I approached the white speck and it grew to a block, a slab of sun bleached stone. It appeared to be growing out of the top of the tall blades of grass. Growing upwards, barely emerging. Solid but moving at the same time. A slab of stone, rounded at the top, thicker at the bottom or so it seemed and just about that thick or maybe thicker or this thick.
What? There was this pit in front of it, recently dug out and all ready waiting to be filled again. While the soil was still moist and soft and curled over to the sides. Huh? It was a tombstone and it was waiting for someone. Who could that be? Wait a minute. I realized in an instant that that someone was me, me! Realized with a start, with a shock, a skip of a beat of the heart. I peered in closely at the recently dug out pit, and then at the bleached and scratched surface. There was something engraved in the stone, some words or a saying of some sort or other. And it said, it said, it said. I could not quite make it out, but I was certain what the message was. Something deep and meaningful, a celebration, that my life had been worth it all, that I had accomplished what I was born and set out to do. That I had gotten to know myself and the world around me better, true knowledge and intuition and feeling all combined within a perfect mix. The perfect liquid mix whatever that could be.
Worth it all, worth it all. The perfect liquid mix.

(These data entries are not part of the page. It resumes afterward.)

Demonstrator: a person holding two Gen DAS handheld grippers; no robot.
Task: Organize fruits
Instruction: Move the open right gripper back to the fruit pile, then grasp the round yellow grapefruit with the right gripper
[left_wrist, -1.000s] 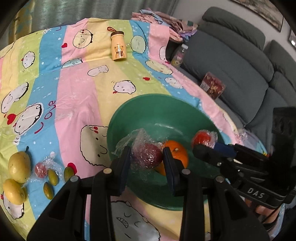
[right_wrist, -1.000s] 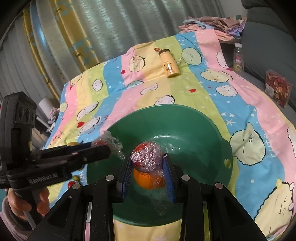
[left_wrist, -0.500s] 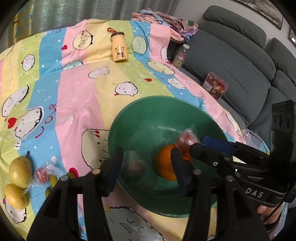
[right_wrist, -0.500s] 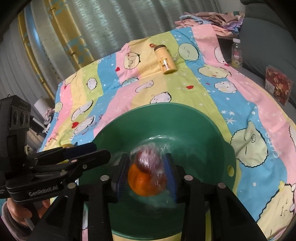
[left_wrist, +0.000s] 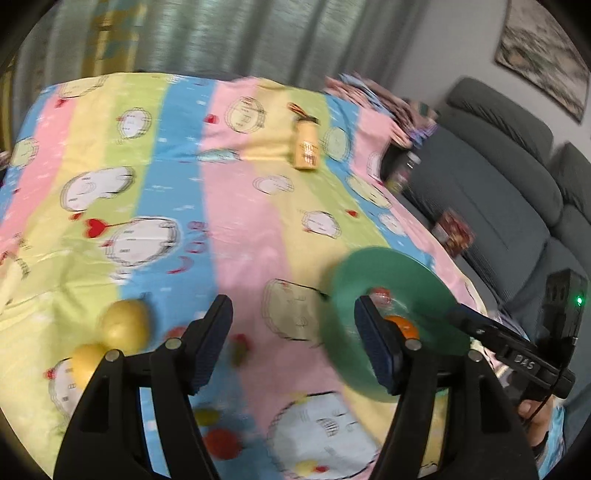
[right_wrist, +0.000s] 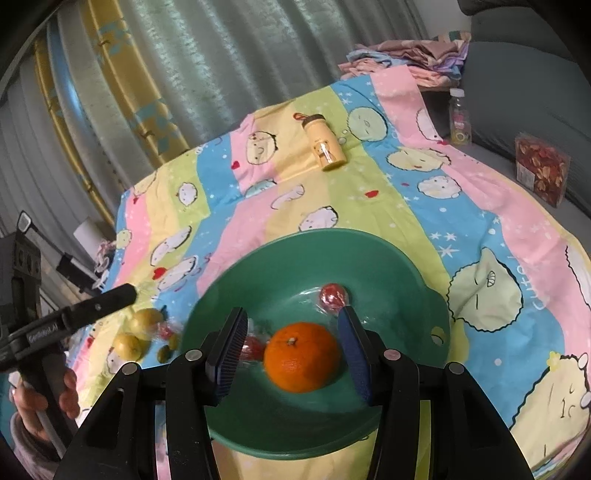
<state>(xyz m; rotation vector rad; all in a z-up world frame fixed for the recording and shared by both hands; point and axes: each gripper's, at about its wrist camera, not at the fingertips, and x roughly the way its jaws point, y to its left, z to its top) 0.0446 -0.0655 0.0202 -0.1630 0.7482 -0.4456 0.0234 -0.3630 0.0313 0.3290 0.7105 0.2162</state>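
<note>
A green bowl (right_wrist: 402, 266) holds an orange (right_wrist: 302, 355) and two red fruits in clear wrap (right_wrist: 333, 295) (right_wrist: 251, 347). My right gripper (right_wrist: 291, 354) is open and empty just above the bowl, its jaws either side of the orange. My left gripper (left_wrist: 295, 339) is open and empty over the cloth left of the bowl (left_wrist: 432, 280). Two yellow pears (left_wrist: 125, 325) (left_wrist: 86, 363), a wrapped red fruit (left_wrist: 177, 332) and small green fruits (left_wrist: 240, 350) lie on the cloth at lower left; the left wrist view is blurred.
A yellow bottle (right_wrist: 325, 147) lies on the striped cartoon cloth (right_wrist: 369, 192) farther back. A grey sofa (left_wrist: 498, 206) with a snack packet (right_wrist: 541, 173) and a small bottle (right_wrist: 458, 122) stands to the right. Folded clothes (right_wrist: 410, 55) are behind. Curtains hang at the back.
Both grippers opened and let their wrapped red fruits fall into the bowl. My left gripper swung left, away from the bowl towards the pears. My right gripper stayed over the bowl.
</note>
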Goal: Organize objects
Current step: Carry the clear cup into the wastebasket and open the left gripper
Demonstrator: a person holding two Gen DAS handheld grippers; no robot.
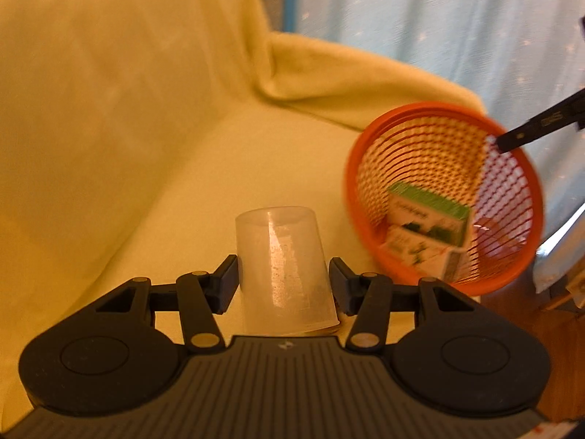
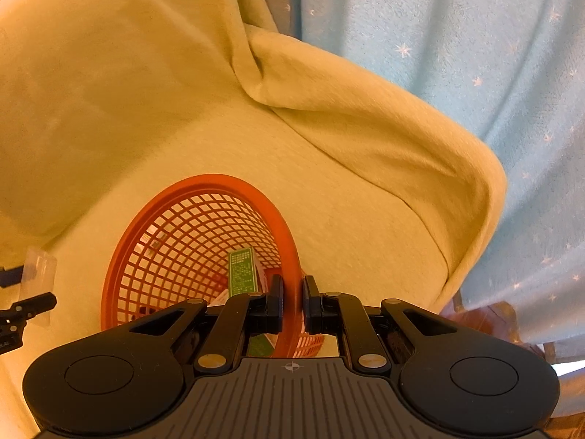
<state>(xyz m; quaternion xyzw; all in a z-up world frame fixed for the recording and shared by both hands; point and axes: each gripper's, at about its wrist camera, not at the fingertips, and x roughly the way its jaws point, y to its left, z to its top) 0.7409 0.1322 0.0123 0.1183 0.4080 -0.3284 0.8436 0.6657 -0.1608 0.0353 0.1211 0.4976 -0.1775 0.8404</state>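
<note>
While the left gripper [image 1: 284, 278] clasps the upturned plastic cup [image 1: 283, 270], the right gripper [image 2: 292, 303] pinches the tilted orange basket's [image 2: 153, 226] rim.

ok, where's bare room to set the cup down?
Free: yellow cloth ahead and left of the translucent cup, up to the draped backrest fold. Crowded: right side, where the tilted orange basket holds the green-white box.

The print on the green-and-white box [image 1: 427, 232] in the tilted orange basket [image 1: 512, 270] is smeared by blur and cannot be read. From the right wrist camera, the basket's near rim disappears between the right gripper [image 2: 292, 301] jaws. The clear plastic cup [image 1: 283, 270] loses its lower edge behind the left gripper's body (something beneath it, unidentifiable).
</note>
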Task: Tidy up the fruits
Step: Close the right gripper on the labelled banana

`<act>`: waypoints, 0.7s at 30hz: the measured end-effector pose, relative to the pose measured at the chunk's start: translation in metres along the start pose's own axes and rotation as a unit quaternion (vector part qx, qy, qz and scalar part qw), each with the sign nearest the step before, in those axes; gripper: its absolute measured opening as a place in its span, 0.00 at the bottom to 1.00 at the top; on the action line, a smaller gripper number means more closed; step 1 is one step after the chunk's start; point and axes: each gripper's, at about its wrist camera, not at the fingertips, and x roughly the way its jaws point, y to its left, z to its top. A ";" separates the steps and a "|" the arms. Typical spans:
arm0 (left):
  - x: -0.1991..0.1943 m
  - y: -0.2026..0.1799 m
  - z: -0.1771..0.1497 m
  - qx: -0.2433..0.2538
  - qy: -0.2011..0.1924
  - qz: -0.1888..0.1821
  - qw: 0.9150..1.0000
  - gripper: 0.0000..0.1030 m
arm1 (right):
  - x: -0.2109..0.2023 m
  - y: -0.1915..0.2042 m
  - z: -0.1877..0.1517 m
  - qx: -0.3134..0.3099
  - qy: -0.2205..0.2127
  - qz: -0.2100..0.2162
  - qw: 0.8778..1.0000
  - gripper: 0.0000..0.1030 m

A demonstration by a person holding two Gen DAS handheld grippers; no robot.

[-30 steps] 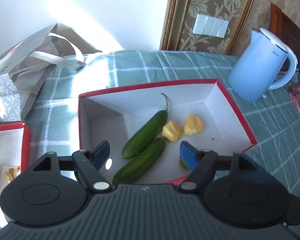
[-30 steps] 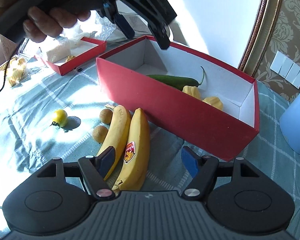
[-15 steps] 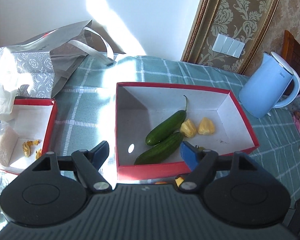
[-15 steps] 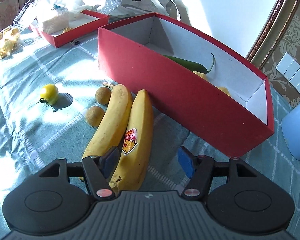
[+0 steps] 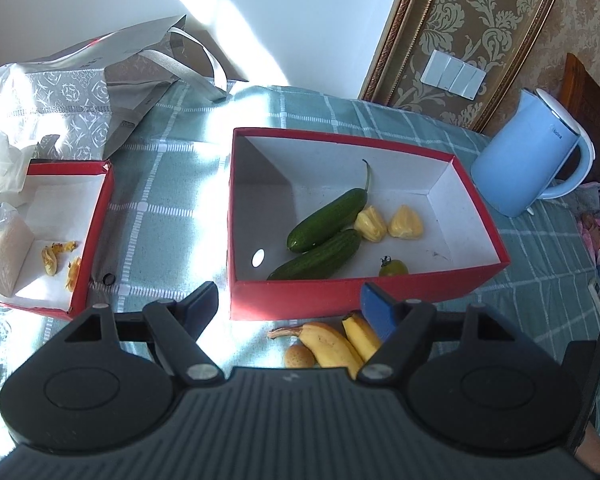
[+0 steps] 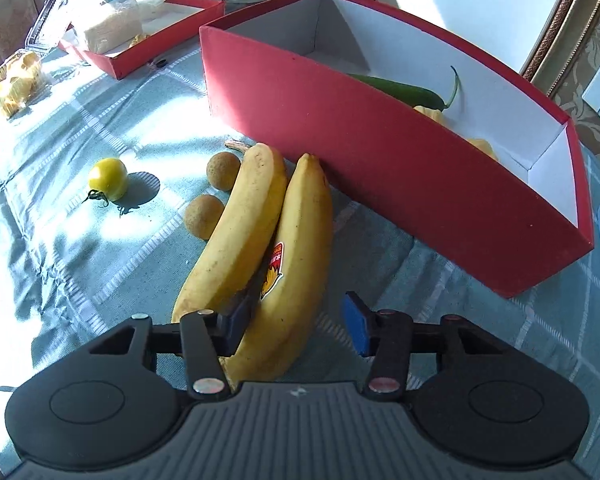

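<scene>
Bananas lie side by side on the desk, and the stickered banana (image 6: 296, 240) sits between the pads of the right claw (image 6: 298, 318), whose jaws have just been closing but do not yet pinch it. Its neighbour banana (image 6: 236, 232) touches two brown round fruits (image 6: 204, 216). Just beyond, the red box (image 6: 380, 168) wall crowds the tips. The left claw (image 5: 290, 306) hangs released, empty, before that box's near wall.

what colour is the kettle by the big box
Light blue kettle, clearest in the left wrist view.
</scene>
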 end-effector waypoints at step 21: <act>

When I closed my eyes I then woke up again. This time in the very same spot where this adventure had first started two kilometers or so earlier. The grassy meadow, the cloud in the sky at the very same spot it had been at first, the soft breeze exactly as soft and gentle as it had been back then. But this time I knew. I knew better. When I stood up and brushed the dust for the second time from my pants, or was it really the first time again, I knew. I knew. There was still a long way to go, and there was enough time to think, to prepare myself and to figure out what those words were, what they would become, what they would be, my life encompassed on a sun bleached surface of stone. Just words, but nonetheless.
There was still a long ways to go, but there would be time. Time enough. Time enough before I reached the sun bleached surface again.